Случилось так, что мы - ровесники. Ваш покорный слуга, автор стихотворения "Днепр-Вепрь!" и ХайВей.Мы все родились в 2005 году. Автор этих строк - заново.Автор стихотворения "Днепр-Вепрь!" впервые, как и ХайВей.Тогда же родились и ещё кое-какие вещи - но сейчас мы повспоминаем мой инфаркт. Многое пережила Порфи, киевлянка, превратившаяся волею судеб в уральскую поэтессу. Но 2004-ый год мы встречали вдвоём. И мама сказала - это не наш год, Алёша! Мы родились в високосных годах. Те, кто родился в високосном, в високосном не умирают!
Большую часть года я провёл в Киеве. В конце августа приехал сюда и Саша Шорин. Мы гуляли с ним по Нагорной, по местам, где росла когда-то Порфи. 31-го утром он уехал в Екатеринбург. А вечером мне позвонили и сообщили, что у мамы - "тот самый" инфаркт. И я отправился к ней, вслед за только что уехавшим Шориным. Пока мама лежала в кардиологическом центре, я оберегал квартиру и двадцать её кошек.
В конце сентября она пошла -таки на поэтический марафон.
Когда-то, давным давно, в почти позабытом 1967-ом году (год 50- летия Советской Власти и Великой Октябрьской Социалистической революции!!!) мы с ней вместе пришли на улицу Авиационную и оттуда, считая столбы (других ориентиров не было!) я пробежал туда и обратно десять километров в сторону Химмаша. Фактически я тогда добежал до того самого роддома, в котором спустя жалких 38 лет родится автор строк "Днепр-Вепрь!". С тех пор мама всегда олицетворяла для меня старт моей легкоатлетической марафонской карьеры. И вот теперь, через тридцать семь лет мы с ней вместе приняли участие в поэтическом марафоне, что нашло хорошее отражение на страницах поэтического "марафонского" сборника. А 21-го октября 2004-го года она навсегда покинула эту весёлую планету. На меня упали все организационные заботы о захоронении мамы. Среди множества прочих обязательств я должен был сберечь жизни и хорошо устроить двадцать одно животное, включая сюда и маминого единственного пса Бобика.И всё у меня до Новогодних событий оказалось плотнейшим образом расписано. Приготовления. Похороны. Третий день. Девятый день. Сороковой день. Работа с обществами спасения кошек и собак. Смотрины кошек. Масса побочных мероприятий (например отражение наездов незваных гостей).
И тут из Киева грянули известия о начале Оранжевой революции.
Мама пережила последовательно (по мере поступления) год великого перешиба, голодомор, просто голод, высылку семьи на Урал, арест и пропажу отца, войну, включая сюда новый голод, арест по репрессивному Указу, Колыму, третий голод, войну воров и сук, гибель тирана... и далее - по списку, вплоть до 2004-го года....
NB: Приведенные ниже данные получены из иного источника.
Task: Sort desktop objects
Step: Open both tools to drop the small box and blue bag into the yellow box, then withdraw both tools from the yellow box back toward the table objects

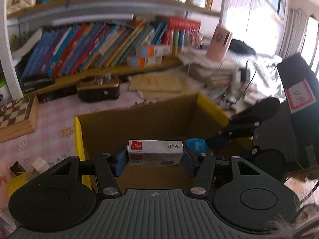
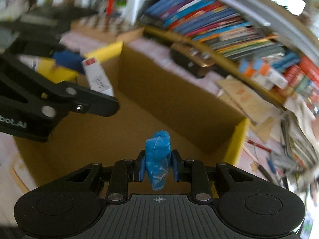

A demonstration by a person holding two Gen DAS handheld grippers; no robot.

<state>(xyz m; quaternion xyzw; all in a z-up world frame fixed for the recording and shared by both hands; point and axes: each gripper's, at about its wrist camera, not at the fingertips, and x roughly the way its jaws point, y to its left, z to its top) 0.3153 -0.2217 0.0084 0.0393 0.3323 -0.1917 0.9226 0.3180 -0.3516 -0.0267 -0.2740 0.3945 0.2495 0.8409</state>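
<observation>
Chessboard (image 1: 15, 117): wooden, at the left edge of the pink desk (image 1: 51, 119), partly out of frame.
Binder clips (image 1: 19, 167): a small heap near the desk's left front, beside the box's left wall.
Cardboard box (image 1: 78, 137): open-topped, brown inside with yellow-taped rims, standing on the desk; both tongs are over its opening.
Left gripper (image 1: 154, 157): blue pads closed on the two short ends of a staple box, nothing slack between pad and carton.
Staple box (image 1: 155, 152): white with a red logo, held level above the box floor, close to the near wall.
Right gripper (image 2: 157, 167): pads drawn in narrow, pinching a blue wad at its middle.
Blue wad (image 2: 158, 159): crumpled blue plastic, standing upright between the pads, above the box interior toward its right wall.
Dark case (image 1: 98, 89): black and gold, on the desk beyond the box's far wall.
Bookshelf (image 1: 111, 41): leaning books along the desk's back edge.
Paper stacks (image 1: 211, 69): piled at the desk's right rear corner; details blurred.
</observation>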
Но Оранжевую революцию она не пережила. Она умерла в самом её начале. И с момента её смерти и вплоть до 2 февраля во мне накапливалось чудовищное внутреннее перенапряжение. 15 января приехала Марина с Машенькой и на шестом месяце беременности. Дом я худо-бедно - подготовил. Но по приезде они немедленно легли в больницу - у Машеньки было под сорок. Я в предынфарктном состоянии оказался в соседнем корпусе той же самой было больницы. Но сбежал, так как кто-то должен был обеспечивать их лечение. В районе 27-28 января у меня разыгралось чудовищное жжение в груди. Я думал, что это поджелудочная железа напоминает мне о своих проблемах. Врач скорой был склонен считать, что это идёт от сердца. В ночь с первого на второе февраля очередная скорая убедила меня, что пора ложиться "на обследование". "Обследовать" меня увезли в кардиологический центр Екатеринбурга, в отделение реанимации. Что это именно реанимация я узнал только после выхода оттуда в палату общей терапии.
2
Ну вот и выдалась свободная минутка рассказать о своём инфаркте миокарда подробнее.
Во-первых что значит "мелкоочаговый"? Это означает, что лопаются мельчайшие сосудики. Капилляры.
К сожалению мало кто из людей, с медициной не связанных, понимает, что это такое - капилляры.
Капилляр - это очень, очень тонкий сосуд. Тончайшая трубочка.
И когда она лопается в сердце, возникает крошечный синячок. Рядом лопается второй капилляр. Еще один синячок. Процесс образования синячков набирает силу. Их лопается всё больше и больше. И сердечная мышца с одного из боков постепенно превращается в большой синяк.
Когда лопается достаточно большое число капилляров, здоровая часть сердечной мышцы при сокращении может окончательно разорвать поврежденный уже участок сердца. Тогда и говорят о разрыве сердца.
Лечится это дело тремя общими факторами: холодом, голодом и покоем. Ну и плюс там всякие лекарства и иные процедуры. Первым делом разжижают кровь, чтобы остановить процесс образования синячков - то есть разрывов капилляров. Подают кислород в ноздри, чтобы сердечная ткань быстрее насыщалась кислородом, а само сердце не слишком мощно качало кровь в легкие. Ну и так далее.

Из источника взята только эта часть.